What is needed: In the material below, the lines from the one containing "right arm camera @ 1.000" through the one containing "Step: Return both" are to be given again exactly, ends included, and no others.

── Entries supplied

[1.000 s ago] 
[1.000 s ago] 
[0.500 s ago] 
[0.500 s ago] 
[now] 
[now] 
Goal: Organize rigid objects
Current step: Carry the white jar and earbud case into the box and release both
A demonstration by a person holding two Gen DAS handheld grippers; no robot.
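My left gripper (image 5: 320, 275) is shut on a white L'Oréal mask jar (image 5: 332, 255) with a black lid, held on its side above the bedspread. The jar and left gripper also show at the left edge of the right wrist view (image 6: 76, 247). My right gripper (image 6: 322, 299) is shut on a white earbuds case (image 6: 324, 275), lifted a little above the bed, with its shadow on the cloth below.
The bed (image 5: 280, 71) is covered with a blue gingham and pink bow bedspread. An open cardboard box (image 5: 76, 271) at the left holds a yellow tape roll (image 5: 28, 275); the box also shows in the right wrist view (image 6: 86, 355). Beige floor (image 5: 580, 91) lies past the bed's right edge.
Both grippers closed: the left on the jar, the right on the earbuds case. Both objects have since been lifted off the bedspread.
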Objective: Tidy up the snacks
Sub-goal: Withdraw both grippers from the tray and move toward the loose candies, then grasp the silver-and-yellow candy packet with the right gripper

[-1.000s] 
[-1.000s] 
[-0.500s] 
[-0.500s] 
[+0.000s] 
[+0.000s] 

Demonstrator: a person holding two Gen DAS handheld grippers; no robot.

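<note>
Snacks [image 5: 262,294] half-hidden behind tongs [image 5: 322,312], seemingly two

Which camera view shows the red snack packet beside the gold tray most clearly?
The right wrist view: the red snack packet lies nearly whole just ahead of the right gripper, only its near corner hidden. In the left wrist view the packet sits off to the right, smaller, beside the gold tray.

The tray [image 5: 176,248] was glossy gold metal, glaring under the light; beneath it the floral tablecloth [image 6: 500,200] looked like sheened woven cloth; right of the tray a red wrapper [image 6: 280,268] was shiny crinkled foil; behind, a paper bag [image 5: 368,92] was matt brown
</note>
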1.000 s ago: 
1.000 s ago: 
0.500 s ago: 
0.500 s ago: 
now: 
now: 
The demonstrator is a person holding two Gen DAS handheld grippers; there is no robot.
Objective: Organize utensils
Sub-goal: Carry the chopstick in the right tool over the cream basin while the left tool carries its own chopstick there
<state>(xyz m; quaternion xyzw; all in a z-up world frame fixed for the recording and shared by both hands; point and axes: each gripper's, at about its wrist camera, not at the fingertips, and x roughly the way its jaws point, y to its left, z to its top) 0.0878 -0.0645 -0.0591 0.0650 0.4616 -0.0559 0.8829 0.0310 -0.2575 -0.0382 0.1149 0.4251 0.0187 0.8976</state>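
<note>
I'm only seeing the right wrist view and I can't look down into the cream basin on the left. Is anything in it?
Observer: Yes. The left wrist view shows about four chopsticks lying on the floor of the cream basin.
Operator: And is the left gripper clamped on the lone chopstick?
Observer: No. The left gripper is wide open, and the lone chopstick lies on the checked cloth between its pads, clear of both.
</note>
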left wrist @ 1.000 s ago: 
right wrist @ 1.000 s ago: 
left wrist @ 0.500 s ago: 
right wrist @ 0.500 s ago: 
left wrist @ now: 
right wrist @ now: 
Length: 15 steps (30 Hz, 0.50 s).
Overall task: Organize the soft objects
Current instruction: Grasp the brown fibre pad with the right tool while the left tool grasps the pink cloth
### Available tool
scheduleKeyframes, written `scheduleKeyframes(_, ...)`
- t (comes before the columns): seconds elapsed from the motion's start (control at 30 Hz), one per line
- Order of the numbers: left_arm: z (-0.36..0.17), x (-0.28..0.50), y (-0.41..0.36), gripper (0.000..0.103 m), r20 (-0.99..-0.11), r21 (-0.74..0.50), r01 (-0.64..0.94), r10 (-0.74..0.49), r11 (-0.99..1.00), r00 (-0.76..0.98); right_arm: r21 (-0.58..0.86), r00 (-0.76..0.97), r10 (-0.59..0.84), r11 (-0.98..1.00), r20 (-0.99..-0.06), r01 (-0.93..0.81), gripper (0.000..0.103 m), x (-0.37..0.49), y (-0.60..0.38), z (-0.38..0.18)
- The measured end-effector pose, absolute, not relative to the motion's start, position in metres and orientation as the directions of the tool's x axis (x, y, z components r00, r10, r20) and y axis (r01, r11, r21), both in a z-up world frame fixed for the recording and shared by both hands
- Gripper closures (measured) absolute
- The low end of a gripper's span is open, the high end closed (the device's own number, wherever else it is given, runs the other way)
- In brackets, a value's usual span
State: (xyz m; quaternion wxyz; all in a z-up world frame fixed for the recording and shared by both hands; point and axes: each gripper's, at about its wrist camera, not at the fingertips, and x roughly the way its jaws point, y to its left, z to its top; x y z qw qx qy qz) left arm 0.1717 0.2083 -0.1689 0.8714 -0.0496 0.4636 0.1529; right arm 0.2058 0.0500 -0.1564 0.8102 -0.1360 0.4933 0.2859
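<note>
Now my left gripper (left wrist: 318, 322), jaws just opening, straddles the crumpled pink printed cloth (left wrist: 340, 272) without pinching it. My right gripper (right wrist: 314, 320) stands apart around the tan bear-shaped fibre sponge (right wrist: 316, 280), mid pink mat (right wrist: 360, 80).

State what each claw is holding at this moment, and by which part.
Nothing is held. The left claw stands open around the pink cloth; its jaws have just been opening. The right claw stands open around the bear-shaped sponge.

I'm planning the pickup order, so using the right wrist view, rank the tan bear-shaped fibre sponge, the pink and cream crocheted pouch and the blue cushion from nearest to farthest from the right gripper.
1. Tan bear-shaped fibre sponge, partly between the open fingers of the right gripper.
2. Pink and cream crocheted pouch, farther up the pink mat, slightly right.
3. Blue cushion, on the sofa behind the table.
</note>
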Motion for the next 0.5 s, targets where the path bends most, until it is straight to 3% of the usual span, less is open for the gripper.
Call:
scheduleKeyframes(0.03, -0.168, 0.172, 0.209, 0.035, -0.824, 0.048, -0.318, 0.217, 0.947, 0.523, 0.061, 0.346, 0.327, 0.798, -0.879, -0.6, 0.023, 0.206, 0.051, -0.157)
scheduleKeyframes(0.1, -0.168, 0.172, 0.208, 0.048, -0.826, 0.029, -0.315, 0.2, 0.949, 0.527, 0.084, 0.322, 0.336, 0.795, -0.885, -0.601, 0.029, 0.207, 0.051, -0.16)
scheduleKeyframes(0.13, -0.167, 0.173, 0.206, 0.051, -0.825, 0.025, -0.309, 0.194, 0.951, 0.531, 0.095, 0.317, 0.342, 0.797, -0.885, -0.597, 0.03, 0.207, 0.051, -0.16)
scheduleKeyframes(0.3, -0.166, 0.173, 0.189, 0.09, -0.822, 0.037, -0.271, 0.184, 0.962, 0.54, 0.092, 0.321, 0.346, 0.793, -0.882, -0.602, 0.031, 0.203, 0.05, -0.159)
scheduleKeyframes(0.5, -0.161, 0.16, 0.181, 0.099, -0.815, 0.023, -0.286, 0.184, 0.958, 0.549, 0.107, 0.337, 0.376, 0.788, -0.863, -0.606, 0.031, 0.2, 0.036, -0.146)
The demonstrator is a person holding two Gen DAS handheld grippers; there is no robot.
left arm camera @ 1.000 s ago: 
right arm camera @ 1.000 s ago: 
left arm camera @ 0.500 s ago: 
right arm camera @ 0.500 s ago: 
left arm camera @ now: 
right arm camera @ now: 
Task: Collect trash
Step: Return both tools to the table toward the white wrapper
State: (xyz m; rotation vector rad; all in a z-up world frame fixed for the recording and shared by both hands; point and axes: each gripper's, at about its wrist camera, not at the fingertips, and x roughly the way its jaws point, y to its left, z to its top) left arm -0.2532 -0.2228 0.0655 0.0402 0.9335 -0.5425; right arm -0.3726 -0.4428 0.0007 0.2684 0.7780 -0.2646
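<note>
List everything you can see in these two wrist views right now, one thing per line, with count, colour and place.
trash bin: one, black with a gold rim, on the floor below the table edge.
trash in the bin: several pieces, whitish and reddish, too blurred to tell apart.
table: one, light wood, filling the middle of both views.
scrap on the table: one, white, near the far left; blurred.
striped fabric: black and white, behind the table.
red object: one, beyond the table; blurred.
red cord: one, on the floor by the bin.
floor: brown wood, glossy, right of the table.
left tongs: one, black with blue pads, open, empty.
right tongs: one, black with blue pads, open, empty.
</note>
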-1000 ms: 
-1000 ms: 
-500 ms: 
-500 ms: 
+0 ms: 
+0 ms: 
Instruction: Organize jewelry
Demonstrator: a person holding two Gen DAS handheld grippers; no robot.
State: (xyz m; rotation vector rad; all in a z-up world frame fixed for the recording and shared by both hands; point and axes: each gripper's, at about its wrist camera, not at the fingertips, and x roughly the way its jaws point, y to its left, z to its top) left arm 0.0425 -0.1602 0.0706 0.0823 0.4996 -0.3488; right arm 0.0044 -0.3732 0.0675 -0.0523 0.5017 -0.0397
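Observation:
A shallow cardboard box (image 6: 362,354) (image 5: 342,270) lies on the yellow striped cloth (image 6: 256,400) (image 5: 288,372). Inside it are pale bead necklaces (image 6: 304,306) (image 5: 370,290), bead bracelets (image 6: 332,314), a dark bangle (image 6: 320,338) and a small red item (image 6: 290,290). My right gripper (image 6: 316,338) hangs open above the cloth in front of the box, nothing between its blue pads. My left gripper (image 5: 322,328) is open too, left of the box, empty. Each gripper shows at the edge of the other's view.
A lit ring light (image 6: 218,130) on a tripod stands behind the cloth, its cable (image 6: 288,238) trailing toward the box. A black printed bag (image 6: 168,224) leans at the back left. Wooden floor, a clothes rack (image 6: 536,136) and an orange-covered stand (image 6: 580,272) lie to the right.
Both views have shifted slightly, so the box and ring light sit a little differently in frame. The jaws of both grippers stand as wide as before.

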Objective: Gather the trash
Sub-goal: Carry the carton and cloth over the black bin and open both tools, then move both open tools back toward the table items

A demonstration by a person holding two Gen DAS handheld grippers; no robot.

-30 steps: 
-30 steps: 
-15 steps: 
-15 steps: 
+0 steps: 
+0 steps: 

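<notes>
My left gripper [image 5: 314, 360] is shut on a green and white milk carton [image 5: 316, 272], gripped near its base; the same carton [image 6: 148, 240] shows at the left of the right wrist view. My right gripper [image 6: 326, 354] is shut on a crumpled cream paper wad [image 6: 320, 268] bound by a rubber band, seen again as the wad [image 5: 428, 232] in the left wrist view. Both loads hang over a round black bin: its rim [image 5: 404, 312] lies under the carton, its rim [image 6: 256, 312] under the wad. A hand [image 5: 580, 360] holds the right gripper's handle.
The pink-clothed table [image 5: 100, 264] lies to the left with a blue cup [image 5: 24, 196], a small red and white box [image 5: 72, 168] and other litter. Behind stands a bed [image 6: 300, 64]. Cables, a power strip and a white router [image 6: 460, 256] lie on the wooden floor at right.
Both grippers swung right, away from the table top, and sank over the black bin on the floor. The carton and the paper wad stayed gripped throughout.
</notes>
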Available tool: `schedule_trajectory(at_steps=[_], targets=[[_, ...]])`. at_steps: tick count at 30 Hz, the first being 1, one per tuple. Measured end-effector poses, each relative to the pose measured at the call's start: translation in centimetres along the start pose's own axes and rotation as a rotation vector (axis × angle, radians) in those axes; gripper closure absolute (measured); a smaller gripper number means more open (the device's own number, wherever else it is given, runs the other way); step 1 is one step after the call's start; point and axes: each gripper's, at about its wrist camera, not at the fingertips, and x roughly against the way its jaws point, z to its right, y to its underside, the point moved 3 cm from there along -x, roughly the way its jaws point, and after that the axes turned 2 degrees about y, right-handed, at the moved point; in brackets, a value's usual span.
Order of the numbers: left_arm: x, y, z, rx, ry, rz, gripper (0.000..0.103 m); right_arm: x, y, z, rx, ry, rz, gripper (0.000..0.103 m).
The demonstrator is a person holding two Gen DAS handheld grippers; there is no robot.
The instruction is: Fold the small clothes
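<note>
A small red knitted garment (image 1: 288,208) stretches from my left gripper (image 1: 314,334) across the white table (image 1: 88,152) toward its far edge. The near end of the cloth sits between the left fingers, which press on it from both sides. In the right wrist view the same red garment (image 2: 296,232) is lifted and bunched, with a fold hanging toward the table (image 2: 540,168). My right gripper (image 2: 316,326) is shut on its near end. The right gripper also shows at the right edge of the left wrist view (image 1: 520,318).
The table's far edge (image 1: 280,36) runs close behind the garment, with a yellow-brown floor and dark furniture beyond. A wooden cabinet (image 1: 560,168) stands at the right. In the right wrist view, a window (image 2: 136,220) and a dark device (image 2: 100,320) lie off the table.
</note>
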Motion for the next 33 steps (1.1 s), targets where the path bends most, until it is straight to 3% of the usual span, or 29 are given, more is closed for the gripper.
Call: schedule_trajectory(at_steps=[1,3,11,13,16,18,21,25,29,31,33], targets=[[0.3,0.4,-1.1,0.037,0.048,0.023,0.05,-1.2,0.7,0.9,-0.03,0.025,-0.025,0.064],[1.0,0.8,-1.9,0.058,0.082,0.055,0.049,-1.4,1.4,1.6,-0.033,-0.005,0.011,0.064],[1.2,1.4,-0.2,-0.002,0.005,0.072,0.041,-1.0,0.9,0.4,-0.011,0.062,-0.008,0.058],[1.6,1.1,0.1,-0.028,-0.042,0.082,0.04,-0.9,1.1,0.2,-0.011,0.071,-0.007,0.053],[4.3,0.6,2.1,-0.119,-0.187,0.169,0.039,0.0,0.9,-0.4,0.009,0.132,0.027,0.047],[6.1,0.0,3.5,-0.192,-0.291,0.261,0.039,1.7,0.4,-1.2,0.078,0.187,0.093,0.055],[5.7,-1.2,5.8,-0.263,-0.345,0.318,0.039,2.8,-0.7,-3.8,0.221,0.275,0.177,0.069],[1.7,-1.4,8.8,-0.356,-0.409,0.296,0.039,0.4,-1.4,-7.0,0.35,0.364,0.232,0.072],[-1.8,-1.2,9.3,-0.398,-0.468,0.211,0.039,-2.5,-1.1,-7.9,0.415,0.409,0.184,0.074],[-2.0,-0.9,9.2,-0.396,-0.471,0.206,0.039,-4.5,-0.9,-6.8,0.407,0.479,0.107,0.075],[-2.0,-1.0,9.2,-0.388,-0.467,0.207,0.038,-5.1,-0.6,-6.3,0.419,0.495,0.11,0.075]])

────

Response to this task:
right arm camera @ 1.000 s ago: 
left arm camera @ 0.500 s ago: 
right arm camera @ 0.500 s ago: 
left arm camera @ now: 
right arm camera @ now: 
Task: Collect trash
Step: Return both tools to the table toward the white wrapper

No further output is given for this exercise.